# [What you are asked to do]
Set down exactly the lines below, starting at the one that contains "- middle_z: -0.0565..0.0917" and ending at the one that contains "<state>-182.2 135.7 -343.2", with both of those lines included and nothing else.

*** Opening of Records shown ***

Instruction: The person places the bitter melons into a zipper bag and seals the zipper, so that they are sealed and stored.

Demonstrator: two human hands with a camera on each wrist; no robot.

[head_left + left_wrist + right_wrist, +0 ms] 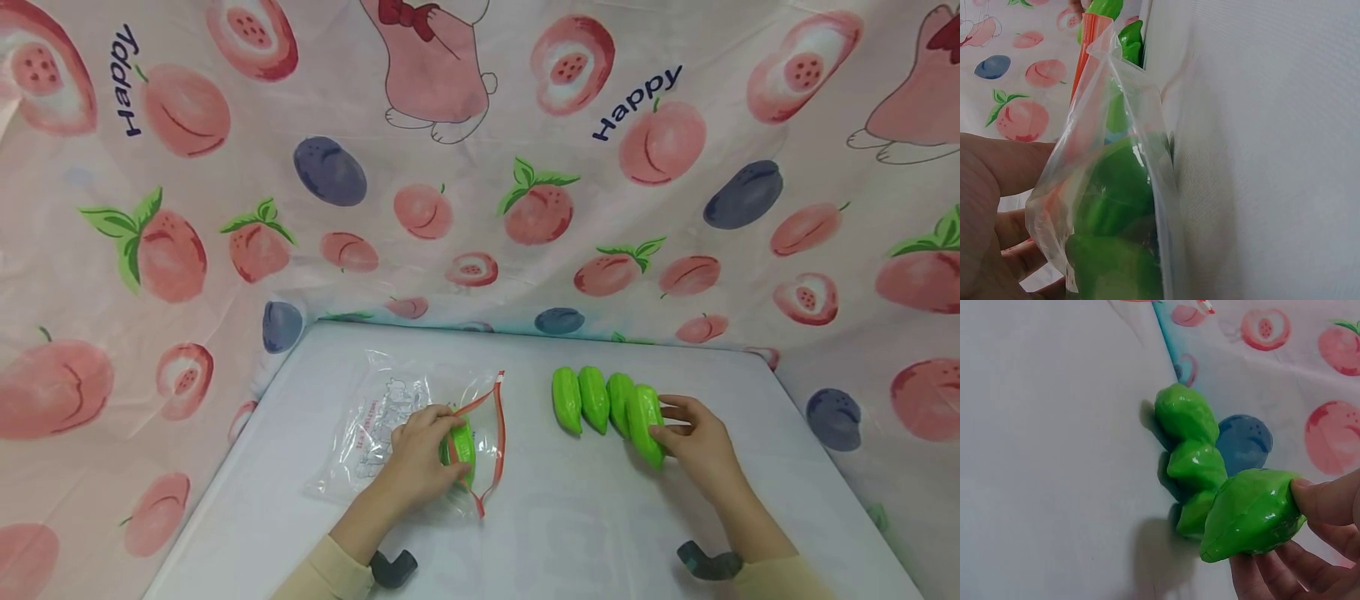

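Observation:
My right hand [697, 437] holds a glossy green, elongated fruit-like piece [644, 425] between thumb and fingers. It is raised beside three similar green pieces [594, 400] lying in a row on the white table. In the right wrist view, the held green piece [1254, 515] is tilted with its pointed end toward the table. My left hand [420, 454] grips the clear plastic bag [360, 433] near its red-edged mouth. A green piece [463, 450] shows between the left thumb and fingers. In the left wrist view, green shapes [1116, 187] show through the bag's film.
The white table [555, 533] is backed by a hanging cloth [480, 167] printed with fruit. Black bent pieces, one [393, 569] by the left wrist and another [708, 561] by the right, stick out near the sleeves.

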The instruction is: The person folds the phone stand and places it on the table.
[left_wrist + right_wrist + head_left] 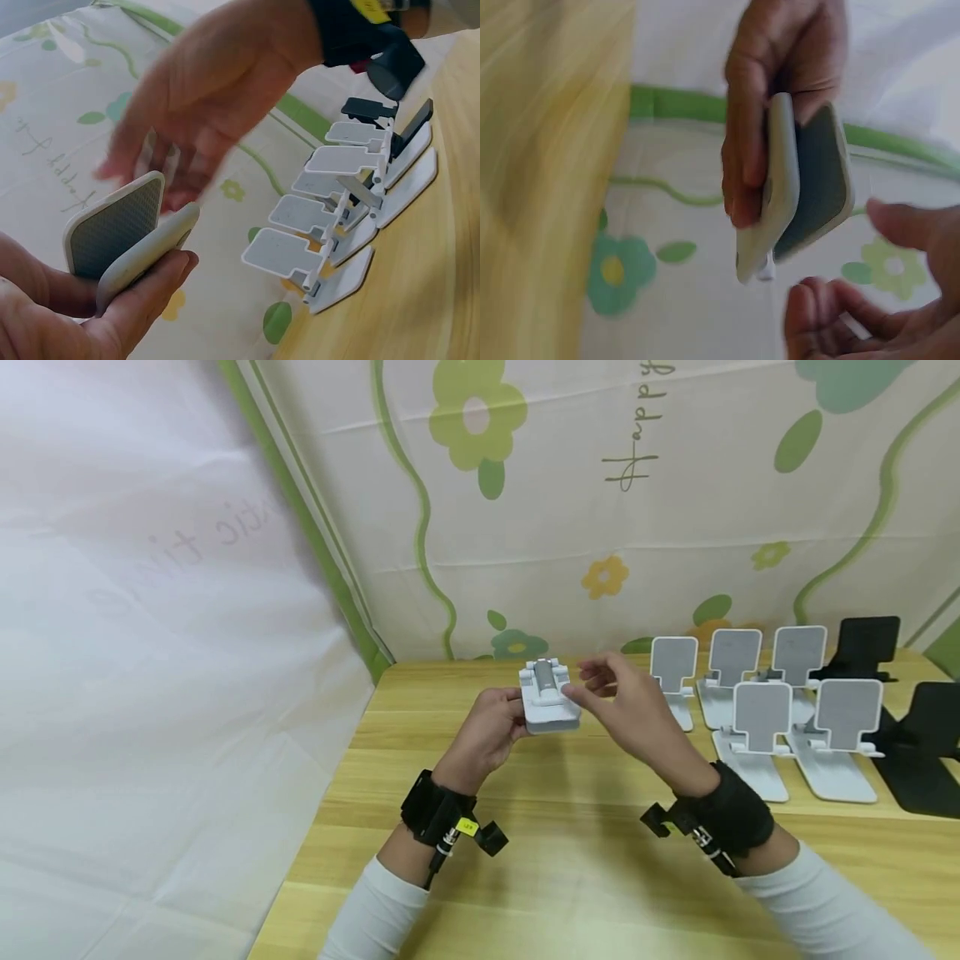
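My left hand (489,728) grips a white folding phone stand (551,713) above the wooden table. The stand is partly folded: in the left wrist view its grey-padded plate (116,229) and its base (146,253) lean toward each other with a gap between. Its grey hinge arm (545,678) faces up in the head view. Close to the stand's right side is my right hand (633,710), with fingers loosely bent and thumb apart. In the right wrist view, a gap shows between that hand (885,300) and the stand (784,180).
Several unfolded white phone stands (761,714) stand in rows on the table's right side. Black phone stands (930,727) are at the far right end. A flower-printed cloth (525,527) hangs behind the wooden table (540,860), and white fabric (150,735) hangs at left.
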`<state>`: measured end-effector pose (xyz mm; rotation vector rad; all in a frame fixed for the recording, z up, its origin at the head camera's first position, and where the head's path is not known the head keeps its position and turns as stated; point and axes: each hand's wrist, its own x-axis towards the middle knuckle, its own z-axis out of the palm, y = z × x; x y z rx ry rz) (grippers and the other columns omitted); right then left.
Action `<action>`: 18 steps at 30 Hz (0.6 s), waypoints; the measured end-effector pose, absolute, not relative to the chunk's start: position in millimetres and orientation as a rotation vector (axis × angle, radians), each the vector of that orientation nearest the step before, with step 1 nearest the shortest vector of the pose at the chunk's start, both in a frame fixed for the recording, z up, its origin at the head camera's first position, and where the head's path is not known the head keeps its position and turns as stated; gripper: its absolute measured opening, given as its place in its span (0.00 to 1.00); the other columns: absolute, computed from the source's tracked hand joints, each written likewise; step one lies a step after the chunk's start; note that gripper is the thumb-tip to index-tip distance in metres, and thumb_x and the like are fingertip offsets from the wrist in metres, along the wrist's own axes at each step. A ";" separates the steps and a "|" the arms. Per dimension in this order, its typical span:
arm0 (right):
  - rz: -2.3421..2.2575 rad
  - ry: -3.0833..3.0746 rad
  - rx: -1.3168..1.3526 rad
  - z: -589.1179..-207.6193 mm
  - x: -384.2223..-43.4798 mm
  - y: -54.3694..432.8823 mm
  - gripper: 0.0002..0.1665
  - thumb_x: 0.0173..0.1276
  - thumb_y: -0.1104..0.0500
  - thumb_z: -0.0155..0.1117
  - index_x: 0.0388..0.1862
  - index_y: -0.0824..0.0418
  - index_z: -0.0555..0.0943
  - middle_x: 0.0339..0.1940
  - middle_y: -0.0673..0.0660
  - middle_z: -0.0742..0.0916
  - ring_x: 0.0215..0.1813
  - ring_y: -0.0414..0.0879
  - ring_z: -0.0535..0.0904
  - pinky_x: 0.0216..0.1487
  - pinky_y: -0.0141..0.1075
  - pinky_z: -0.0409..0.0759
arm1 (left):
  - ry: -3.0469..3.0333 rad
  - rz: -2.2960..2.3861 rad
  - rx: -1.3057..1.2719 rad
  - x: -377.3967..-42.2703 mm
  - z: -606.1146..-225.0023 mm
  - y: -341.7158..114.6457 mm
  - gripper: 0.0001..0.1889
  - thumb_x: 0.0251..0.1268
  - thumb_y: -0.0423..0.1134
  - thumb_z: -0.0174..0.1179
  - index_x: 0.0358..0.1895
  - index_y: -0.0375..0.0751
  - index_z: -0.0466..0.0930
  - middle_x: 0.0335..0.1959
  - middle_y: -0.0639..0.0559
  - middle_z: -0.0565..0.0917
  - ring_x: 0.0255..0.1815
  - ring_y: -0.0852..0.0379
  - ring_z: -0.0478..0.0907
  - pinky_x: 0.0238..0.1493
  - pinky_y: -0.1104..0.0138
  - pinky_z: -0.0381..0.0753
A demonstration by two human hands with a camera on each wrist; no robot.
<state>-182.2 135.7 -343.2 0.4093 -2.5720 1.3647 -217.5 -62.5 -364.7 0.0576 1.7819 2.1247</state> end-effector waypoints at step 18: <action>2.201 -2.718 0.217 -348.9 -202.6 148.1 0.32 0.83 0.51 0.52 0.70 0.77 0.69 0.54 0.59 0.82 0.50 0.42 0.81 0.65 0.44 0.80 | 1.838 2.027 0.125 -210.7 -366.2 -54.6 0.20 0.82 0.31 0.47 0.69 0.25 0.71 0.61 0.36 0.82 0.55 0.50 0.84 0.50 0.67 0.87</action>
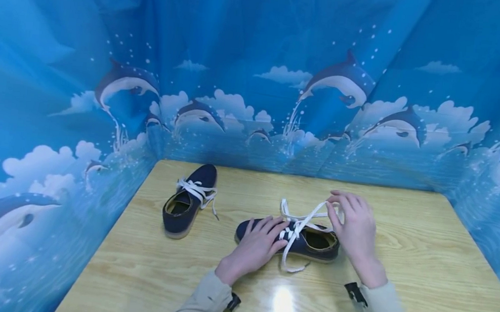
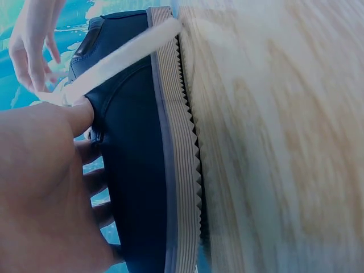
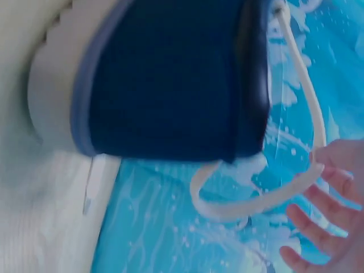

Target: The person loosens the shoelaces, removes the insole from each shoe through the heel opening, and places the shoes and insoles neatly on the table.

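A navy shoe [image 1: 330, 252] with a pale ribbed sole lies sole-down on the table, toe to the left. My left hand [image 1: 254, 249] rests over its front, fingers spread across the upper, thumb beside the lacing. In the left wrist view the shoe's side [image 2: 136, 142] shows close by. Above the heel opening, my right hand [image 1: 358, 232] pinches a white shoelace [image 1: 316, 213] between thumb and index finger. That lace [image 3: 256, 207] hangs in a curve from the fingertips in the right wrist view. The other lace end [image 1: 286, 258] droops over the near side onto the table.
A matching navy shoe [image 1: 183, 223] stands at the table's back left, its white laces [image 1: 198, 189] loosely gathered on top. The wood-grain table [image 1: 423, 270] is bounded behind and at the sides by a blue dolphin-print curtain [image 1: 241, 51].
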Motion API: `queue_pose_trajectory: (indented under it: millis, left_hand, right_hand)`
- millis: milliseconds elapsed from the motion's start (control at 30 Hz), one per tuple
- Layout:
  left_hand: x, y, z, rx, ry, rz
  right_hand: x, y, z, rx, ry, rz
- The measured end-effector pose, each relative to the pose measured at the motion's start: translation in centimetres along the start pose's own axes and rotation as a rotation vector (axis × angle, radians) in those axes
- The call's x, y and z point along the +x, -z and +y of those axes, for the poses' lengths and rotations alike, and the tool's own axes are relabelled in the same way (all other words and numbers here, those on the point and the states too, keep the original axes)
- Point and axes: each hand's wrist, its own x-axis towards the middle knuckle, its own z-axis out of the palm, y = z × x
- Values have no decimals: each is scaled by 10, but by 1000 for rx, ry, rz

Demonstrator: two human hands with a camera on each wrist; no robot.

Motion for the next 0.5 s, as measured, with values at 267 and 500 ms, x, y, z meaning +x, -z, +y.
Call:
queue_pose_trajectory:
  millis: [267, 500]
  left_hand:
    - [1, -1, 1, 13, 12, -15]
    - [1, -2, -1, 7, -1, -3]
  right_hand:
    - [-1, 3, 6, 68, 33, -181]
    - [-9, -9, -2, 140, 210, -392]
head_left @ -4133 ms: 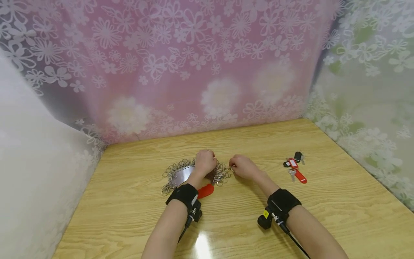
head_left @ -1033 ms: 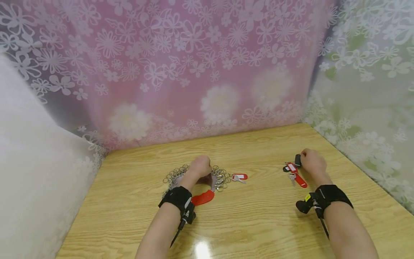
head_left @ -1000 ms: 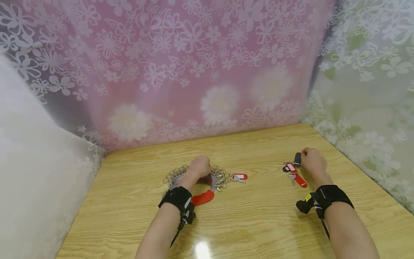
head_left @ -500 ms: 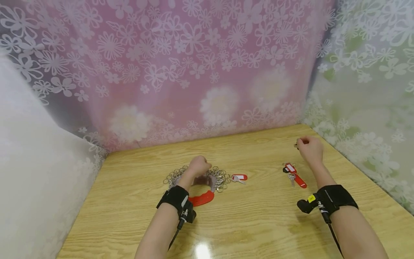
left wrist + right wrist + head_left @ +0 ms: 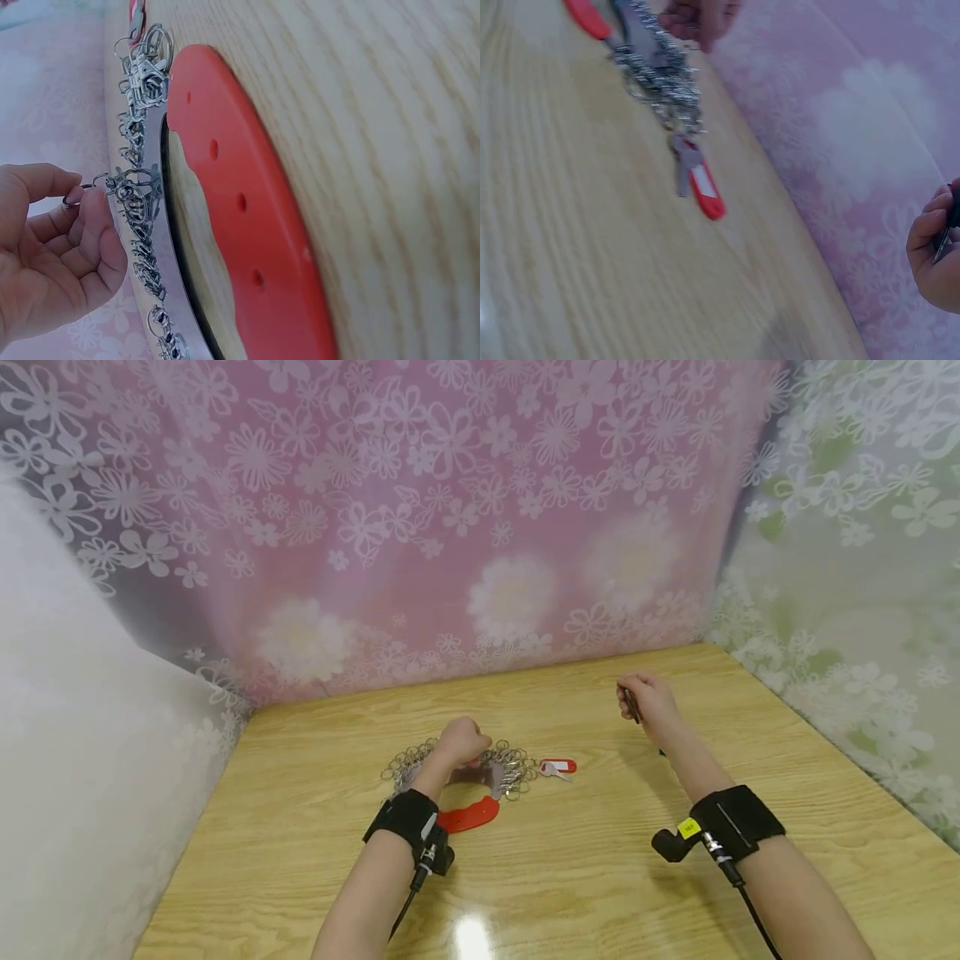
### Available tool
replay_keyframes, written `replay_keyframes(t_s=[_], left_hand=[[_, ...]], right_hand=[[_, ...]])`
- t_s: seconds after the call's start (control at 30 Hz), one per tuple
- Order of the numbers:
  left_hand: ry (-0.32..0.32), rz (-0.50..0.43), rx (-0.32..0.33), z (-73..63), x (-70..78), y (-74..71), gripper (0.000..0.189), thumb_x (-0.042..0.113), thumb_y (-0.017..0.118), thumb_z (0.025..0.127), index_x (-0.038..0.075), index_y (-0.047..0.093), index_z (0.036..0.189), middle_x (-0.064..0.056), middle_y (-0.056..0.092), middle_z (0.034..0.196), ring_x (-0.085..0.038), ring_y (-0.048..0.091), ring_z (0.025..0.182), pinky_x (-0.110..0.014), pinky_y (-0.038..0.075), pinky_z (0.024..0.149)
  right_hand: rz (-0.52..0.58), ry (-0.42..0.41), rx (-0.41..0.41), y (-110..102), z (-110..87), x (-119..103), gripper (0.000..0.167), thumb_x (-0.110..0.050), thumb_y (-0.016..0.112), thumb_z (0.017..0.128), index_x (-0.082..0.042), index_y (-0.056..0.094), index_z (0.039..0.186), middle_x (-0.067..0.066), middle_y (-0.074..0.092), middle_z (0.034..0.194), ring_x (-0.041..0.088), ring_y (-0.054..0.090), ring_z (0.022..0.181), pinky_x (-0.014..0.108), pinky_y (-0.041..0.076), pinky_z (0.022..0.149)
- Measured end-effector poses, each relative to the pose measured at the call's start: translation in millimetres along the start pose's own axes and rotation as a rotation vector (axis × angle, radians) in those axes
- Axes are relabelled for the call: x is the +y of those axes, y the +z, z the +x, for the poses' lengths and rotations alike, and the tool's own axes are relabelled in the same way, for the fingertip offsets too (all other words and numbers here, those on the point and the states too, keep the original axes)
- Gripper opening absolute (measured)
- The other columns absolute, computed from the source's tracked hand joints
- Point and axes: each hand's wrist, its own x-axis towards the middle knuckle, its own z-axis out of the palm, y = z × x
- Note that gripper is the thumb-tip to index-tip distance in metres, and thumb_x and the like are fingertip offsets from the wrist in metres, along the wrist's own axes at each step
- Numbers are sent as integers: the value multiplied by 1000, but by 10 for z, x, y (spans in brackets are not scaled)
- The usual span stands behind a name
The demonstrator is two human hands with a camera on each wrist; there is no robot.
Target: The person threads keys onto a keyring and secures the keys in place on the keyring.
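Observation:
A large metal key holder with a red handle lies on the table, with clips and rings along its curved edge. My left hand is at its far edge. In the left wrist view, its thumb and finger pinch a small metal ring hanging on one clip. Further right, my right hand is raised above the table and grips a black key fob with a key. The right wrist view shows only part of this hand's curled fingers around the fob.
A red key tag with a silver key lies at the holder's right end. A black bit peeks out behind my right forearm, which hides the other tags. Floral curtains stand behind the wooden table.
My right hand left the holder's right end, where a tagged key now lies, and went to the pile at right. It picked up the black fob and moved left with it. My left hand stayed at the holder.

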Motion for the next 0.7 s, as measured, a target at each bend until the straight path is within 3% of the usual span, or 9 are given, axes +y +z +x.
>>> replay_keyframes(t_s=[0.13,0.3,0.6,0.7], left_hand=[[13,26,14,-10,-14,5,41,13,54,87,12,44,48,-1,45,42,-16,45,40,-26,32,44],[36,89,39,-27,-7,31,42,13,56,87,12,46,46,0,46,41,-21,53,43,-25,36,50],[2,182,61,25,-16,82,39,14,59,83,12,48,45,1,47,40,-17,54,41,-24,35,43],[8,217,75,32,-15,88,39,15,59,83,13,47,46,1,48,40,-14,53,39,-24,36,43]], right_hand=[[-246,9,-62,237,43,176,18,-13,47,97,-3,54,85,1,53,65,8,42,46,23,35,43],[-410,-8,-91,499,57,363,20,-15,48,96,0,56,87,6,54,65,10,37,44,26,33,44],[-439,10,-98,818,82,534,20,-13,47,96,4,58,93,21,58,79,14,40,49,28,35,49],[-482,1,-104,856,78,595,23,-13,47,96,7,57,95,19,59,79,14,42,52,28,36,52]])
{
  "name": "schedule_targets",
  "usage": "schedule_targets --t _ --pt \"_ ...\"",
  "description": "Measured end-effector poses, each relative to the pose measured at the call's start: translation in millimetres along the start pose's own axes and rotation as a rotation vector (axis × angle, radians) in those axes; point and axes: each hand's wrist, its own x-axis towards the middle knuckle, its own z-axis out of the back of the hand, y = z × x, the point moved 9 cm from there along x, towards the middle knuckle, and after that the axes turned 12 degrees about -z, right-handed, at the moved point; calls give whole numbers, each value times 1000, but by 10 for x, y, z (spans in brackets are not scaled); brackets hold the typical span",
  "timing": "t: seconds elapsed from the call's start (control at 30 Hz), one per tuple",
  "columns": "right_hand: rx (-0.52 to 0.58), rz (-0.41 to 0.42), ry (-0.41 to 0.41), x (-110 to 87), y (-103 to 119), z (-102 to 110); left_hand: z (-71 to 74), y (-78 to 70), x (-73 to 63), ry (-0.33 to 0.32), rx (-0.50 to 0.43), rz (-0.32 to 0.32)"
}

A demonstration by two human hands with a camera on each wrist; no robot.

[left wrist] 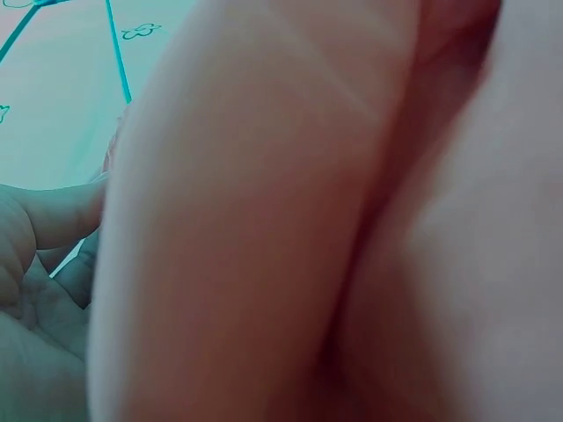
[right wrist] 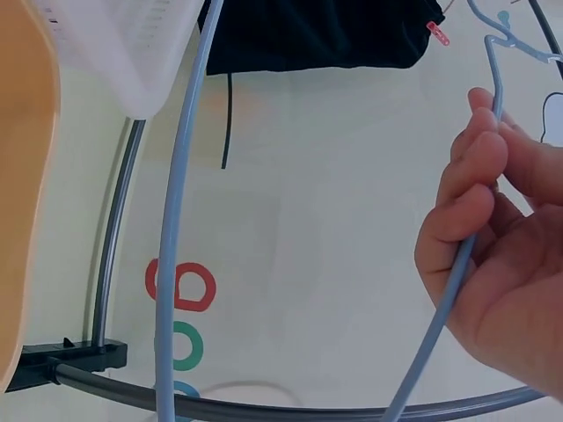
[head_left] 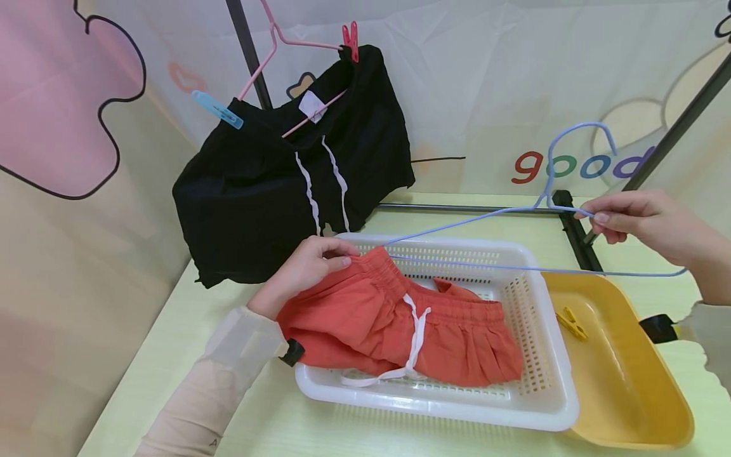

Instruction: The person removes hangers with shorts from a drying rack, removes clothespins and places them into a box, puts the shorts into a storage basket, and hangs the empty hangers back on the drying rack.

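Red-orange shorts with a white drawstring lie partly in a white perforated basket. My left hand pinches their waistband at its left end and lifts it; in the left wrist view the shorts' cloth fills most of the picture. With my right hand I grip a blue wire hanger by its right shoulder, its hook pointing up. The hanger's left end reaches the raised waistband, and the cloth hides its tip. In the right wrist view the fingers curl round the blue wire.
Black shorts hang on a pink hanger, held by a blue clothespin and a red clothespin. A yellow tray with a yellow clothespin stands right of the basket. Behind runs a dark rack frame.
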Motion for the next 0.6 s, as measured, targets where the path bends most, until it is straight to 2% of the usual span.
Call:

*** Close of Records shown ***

# [Solution below]
  - middle_z: -0.0565..0.0917
  - ring_x: 0.0255..0.1815
  - ring_y: -0.0852..0.0379
  - ring_z: -0.0478..0.0907
  - pinky_x: 0.0238..0.1493
  - pinky_y: -0.1104..0.0138
  - pinky_z: -0.0381..0.0753
A demonstration by two human hands with a camera on each wrist; no robot.
<state>-182.2 135.7 -343.2 0.4093 -2.5720 1.3647 -217.5 -62.5 -364.7 0.0576 1.7819 2.1247</state> end-effector waypoints at step 18: <action>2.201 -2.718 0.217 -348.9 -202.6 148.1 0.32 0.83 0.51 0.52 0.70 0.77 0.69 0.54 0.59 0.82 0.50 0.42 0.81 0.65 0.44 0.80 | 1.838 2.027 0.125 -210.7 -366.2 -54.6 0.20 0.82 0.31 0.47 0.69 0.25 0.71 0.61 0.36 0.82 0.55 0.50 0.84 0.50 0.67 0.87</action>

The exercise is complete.